A Question Answered
by Peter L.
A few months ago, I attended a lecture on
caretaking. On my next trek in the bush, I decided to put some of the ideas I had learned
into practice. There was plenty of opportunity to remove fallen branches from new growth
trees on the forest floor. Easy to do, not too committing. Then I came across a small tree
that forced me to deal with a question I had not answered within myself. The tree was
about 1/2" round at the base, and bent over, almost touching the ground. This limb
was alive, but scraggly. About 1" from the base of the tree grew up a straight new
shoot. It was healthy and about 1/8" round. Do I cut the bigger limb off? Killing
something living to allow another living thing to flourish. Easy in theory, but do I do it
or not? I asked the tree. My heart told me what to do, but my logical mind did not believe
I followed my heart, and cut out the thicker
part of the tree. The remaining wound was dressed with dirt, and I moved on.

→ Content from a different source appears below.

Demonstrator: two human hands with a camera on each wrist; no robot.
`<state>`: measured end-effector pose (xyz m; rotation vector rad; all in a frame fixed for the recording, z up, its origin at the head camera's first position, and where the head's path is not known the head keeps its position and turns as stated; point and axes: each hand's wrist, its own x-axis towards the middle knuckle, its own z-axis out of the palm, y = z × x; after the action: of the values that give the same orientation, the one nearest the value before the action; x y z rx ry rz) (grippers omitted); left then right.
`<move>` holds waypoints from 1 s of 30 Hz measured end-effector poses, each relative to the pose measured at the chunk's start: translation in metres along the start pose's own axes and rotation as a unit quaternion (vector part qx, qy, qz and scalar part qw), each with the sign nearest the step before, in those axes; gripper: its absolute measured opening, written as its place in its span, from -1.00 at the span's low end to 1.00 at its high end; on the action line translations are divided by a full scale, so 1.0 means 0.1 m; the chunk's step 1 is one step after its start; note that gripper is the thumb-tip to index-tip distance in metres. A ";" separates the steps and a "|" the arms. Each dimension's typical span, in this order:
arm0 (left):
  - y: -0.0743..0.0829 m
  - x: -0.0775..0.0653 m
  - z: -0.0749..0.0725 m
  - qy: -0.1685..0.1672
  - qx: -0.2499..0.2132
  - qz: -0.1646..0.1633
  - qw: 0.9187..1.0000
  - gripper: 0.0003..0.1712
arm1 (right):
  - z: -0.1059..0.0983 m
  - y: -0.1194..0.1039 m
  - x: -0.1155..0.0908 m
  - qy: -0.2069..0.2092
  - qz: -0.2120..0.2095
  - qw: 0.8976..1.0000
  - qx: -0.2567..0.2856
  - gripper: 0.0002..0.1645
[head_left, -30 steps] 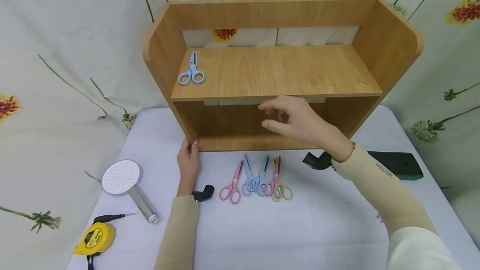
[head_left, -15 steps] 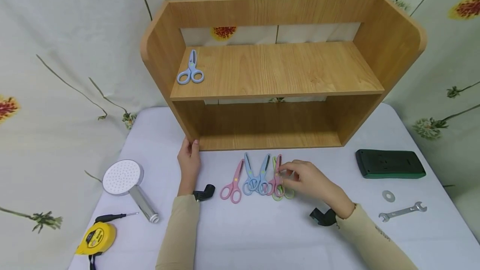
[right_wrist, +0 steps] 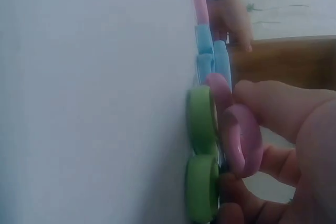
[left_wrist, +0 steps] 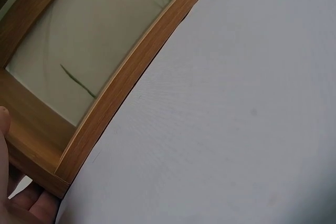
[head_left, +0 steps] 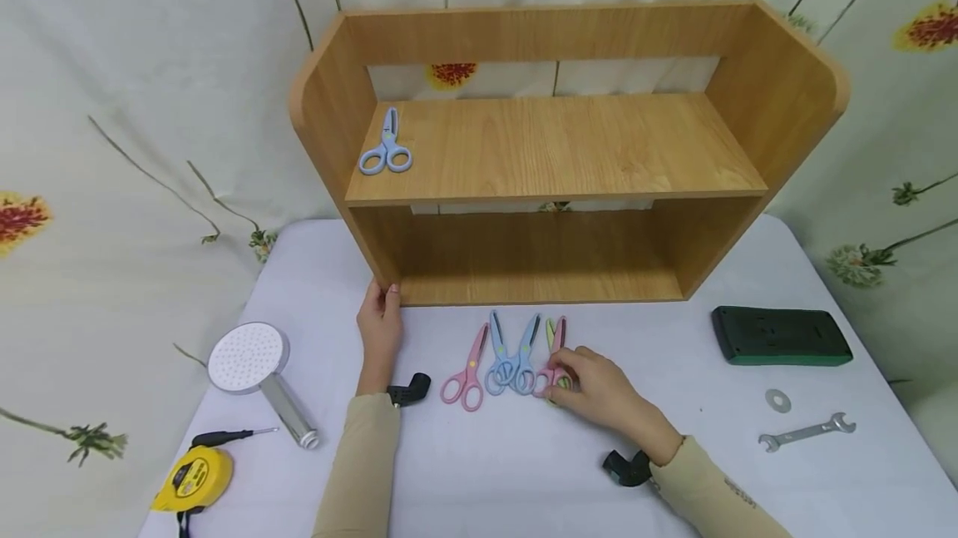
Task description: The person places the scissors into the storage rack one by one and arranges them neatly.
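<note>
My left hand (head_left: 379, 330) grips the lower front left corner of a wooden shelf (head_left: 554, 147); in the left wrist view its fingers reach round the side panel. My right hand (head_left: 595, 388) pinches the handle of pink scissors (right_wrist: 254, 135), which lie over green scissors (right_wrist: 201, 119) on the cloth. The thumb and fingers hide part of both pairs in the head view. Left of them are overlapping blue scissors (head_left: 499, 355), then another pair of pink scissors (head_left: 472, 365). Lavender-blue scissors (head_left: 392, 139) lie on the upper board, at its left end.
On the left of the table lie a shower head (head_left: 249, 357), a screwdriver (head_left: 220, 437) and a yellow tape measure (head_left: 196, 478). To the right are a black-and-green box (head_left: 782, 336), a washer (head_left: 778, 401) and a wrench (head_left: 807, 432).
My right hand has come down from in front of the shelf to the scissors on the table and now pinches the right-hand pink pair. The left hand stays at the shelf corner.
</note>
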<state>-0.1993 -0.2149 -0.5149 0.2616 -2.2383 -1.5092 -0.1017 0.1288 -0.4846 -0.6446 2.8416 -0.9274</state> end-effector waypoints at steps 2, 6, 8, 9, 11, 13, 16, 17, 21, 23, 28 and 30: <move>0.01 0.00 0.00 -0.004 0.003 0.000 1.000 -0.52 | 0.00 0.01 0.00 -0.002 0.010 1.000 0.011 -0.67; 0.02 -0.01 0.00 -0.007 0.004 -0.002 1.000 -0.50 | -0.03 0.09 0.01 -0.012 0.019 0.998 0.054 -0.75; 0.03 -0.01 0.00 -0.005 0.002 -0.002 1.000 -0.51 | -0.06 0.13 0.02 -0.020 0.020 0.996 0.085 -0.76; 0.03 -0.01 0.00 -0.005 0.001 -0.002 1.000 -0.51 | -0.08 0.15 0.02 -0.025 0.022 0.995 0.098 -0.75; 0.03 -0.01 0.00 -0.005 -0.001 -0.001 1.000 -0.51 | -0.12 0.18 0.02 -0.037 0.030 0.991 0.123 -0.74; 0.03 -0.01 0.00 -0.005 -0.003 0.000 1.000 -0.51 | -0.17 0.21 0.02 -0.049 0.044 0.988 0.142 -0.74; 0.03 -0.02 0.00 -0.005 -0.007 0.005 1.000 -0.51 | -0.22 0.26 0.02 -0.064 0.062 0.982 0.169 -0.73; 0.03 -0.02 0.00 -0.005 -0.006 0.007 1.000 -0.51 | -0.24 0.28 0.02 -0.070 0.069 0.979 0.180 -0.72; 0.03 -0.03 -0.01 -0.004 -0.007 0.013 1.000 -0.50 | -0.28 0.35 0.02 -0.092 0.082 0.965 0.232 -0.64; 0.03 -0.02 -0.01 -0.004 -0.008 0.013 1.000 -0.51 | -0.30 0.37 0.03 -0.102 0.084 0.958 0.256 -0.61; 0.01 -0.01 -0.01 -0.003 -0.012 0.012 1.000 -0.50 | -0.31 0.43 0.03 -0.115 0.072 0.950 0.280 -0.62; 0.00 -0.01 -0.01 -0.004 -0.012 0.011 1.000 -0.50 | -0.31 0.46 0.03 -0.119 0.065 0.949 0.284 -0.64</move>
<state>-0.1978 -0.2155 -0.5144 0.2234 -2.2210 -1.5268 -0.1278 0.1778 -0.4857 -0.4506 2.2118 -1.4411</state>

My logical mind tortured me as I walked on. Did
I do the right thing? Was I now playing God? I looked down, and came across a small branch
of another tree. I picked it up and examined it. The smaller branches appeared to have
been lopped off by some joker with a penknife! I was enraged with myself, as well as this
person. This was a sign to me, that what I had done was wrong. The anger and shame swelled
Then... I had a closer look at
the cuts. They had been the work of a porcupine, not a human. The anger and doubt flowed
from my body. It was alright that an animal had done this. This was clear in my mind and
heart. Was I not an animal as well? The Creator has created us as part of this world.
Those things within it, are for all creatures to use (not abuse).
So, this was a special day for me.
I had followed my instincts. There was no gain
or false motivation in my actions. My heart was pure, and my intent was good. I left the
woods that day feeling refreshed, and closer to the earth. My question had been answered.